Die App sei so konstruiert, dass Inhalte leicht gepusht werden können - was auch die Nutzung zur Verbreitung von Propaganda einfacher mache, sagt Ohlberg. Allerdings habe sie noch nicht beobachtet, dass das wirklich geschieht.
Mareike Ohlberg
Sinologin Mareike Ohlberg (Mercator Institute for China Studies/Marco Urban)
Bedenklich findet Ohlberg allerdings, dass Bytedance den offiziellen Firmensitz außerhalb Chinas hat, nämlich auf den Caiman Islands. Andere chinesische Internet-Unternehmen wie Alibaba oder Tencents nutzten die gleiche Strategie, sagt sie, um an die internationale Börse gehen zu können - was ihnen in China nicht erlaubt ist. Damit wolle Bytedance sich als nichtchinesisches Unternehmen präsentieren - woran es aber berechtigte Zeifel gebe, so die Sinologin.
Verbieten oder kaufen?
Für Donald Trump jedenfalls stand bisher fest: Die chinesische Erfolgs-App muss vom US-amerikanischen Markt verschwinden. Er werde Tiktok verbieten, hatte Trump bereits gedroht. Doch jetzt zeichnet sich eine Wende ab. Ein Tiktok-Verbot könnte vermieden werden, wenn ein US-amerikanisches Unternehmen die Plattform kaufen kann, heißt es. In Frage kommt dafür offenbar der amerikanische Softwaregigant Microsoft. Der hatte am Sonntag (02.08.2020) erstmals in einer Meldung bestätigt, Interesse an der Übernahme von Tiktok zu haben.

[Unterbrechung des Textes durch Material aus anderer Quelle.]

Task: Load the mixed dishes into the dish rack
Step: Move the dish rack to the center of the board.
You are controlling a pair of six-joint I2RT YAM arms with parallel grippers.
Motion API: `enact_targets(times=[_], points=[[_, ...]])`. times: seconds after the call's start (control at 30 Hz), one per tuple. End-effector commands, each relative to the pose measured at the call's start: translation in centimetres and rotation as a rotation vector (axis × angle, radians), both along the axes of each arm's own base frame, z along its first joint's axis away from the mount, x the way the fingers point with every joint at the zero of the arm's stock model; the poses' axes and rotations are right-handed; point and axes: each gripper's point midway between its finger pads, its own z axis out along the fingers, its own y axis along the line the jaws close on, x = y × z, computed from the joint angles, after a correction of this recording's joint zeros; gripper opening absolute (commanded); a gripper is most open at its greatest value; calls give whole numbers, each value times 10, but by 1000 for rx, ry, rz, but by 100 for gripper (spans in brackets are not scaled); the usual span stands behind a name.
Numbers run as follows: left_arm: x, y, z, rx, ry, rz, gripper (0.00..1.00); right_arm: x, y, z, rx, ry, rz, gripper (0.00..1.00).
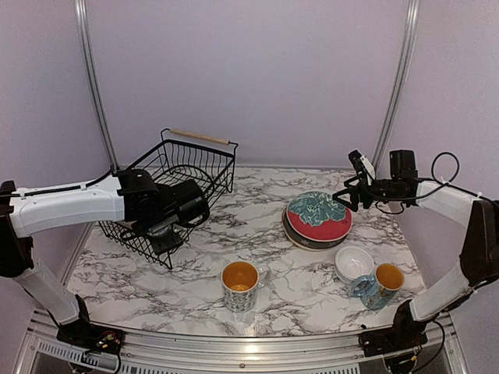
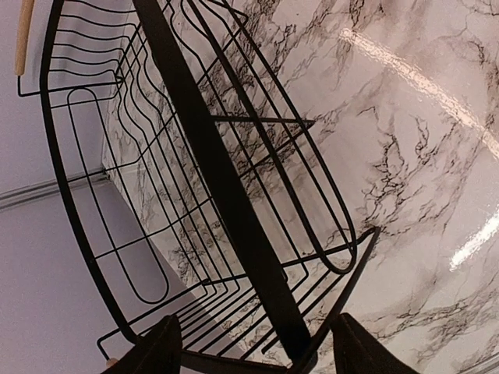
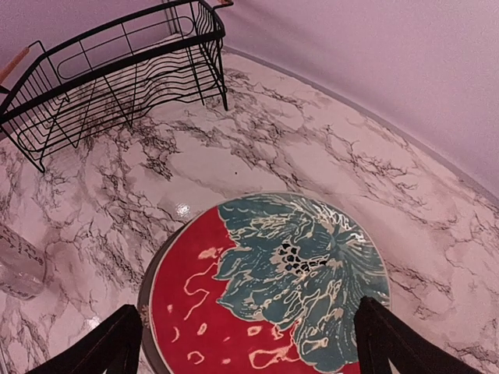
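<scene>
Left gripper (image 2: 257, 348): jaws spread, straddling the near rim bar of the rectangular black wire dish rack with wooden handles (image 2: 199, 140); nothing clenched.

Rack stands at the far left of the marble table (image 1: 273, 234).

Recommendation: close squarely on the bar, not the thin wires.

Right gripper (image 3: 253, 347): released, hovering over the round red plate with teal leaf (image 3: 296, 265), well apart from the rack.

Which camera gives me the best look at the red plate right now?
Right wrist: the red plate fills the lower frame, leaf pattern clear. Top external shows it smaller, topping a plate stack. Left wrist misses it, facing the dish rack.
</scene>
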Motion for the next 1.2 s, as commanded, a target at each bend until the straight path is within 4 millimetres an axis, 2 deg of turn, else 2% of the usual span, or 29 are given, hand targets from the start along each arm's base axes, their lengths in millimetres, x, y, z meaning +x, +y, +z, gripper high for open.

Offiziell hat das Weiße Haus bis Montagnachmittag deutscher Zeit (03.08.2020) auf diese Wendung noch nicht reagiert. Von Microsoft aber hieß es, Konzernchef Satya Nadella und Trump hätten sich über die Idee ausgetauscht. Nun wolle Microsoft weitere Gespräche mit dem chinesischen Tiktok-Eigentümer Bytedance führen. Ziel sei es, bis zum 15. September einen Deal zu vereinbaren.
Übernahme auch in Kanada, Australien und Neuseeland
Microsoft betonte dabei, dass eine Übernahme "nur im Einvernehmen mit der Regierung" und im Zuge einer Sicherheitsprüfung infrage käme. Außerdem müsse es klar sein, dass die Aktion zum Nutzen der US-Wirtschaft sei. Der Dialog mit der Trump-Regierung solle während der weiteren Gespräche mit Bytedance in den kommenden Wochen fortgeführt werden. Dabei sei der Konzern auch offen gegenüber anderen Investoren, die sich als Minderheitspartner beteiligen könnten.
Microsoft teilte außerdem mit, dass man nicht nur das US-Geschäft von Tiktok übernehmen wolle, sondern auch das in Kanada, Australien und Neuseeland. Über den Preis, der Microsoft für Tiktok zahlen soll, ist noch nichts bekannt. Experten vermuten aber, dass es um sich um einen zweistelligen Milliardenbetrag handeln dürfte.
Digitaler Kalter Krieg
Für Trump dürfte der Zank um die Jugendlichen-Plattform vor allem eine machtpolitische Dimension haben: Die USA und China liefern sich bereits einen erbitterten Streit um die weltwirtschaftliche Dominanz. Beobachter vermuten nun, dass Trump um jeden Preis verhindern will, dass China zumindest im Bereich der digitalen Technologien die Oberhand gewinnt.
Dass er Pekings Einfluss in den USA mit aller Macht zurückdrängen will, hatte Trump bereits in seinem Vorgehen gegen andere chinesische Konzerne wie die Telekom-Riesen Huawei und ZTE gezeigt. Beobachter sprechen bereits von einem "digitalen kalten Krieg" zwischen den beiden Weltmächten.
Auch Chinaexpertin Ohlberg wertet das als neue, härtere Gangart der politischen China-Strategie Trumps: Nachdem US-amerikanische Unternehmen nicht mehr in China investieren dürften, wolle er nun mit gleicher Waffe zurückschlagen.
Aber auch ein ganz banaler Grund könnte eine Rolle bei Trumps Angriffslustigkeit spielen: Im Juni sollen Tiktok-Nutzer mit einem Trick erreicht haben, dass viele Plätze bei einer Wahlkampfveranstaltung von Trump in Tulsa, Oklahoma, leer blieben. Sie hatten sich für kostenlose Tickets registriert, ohne die Absicht, tatsächlich hinzugehen.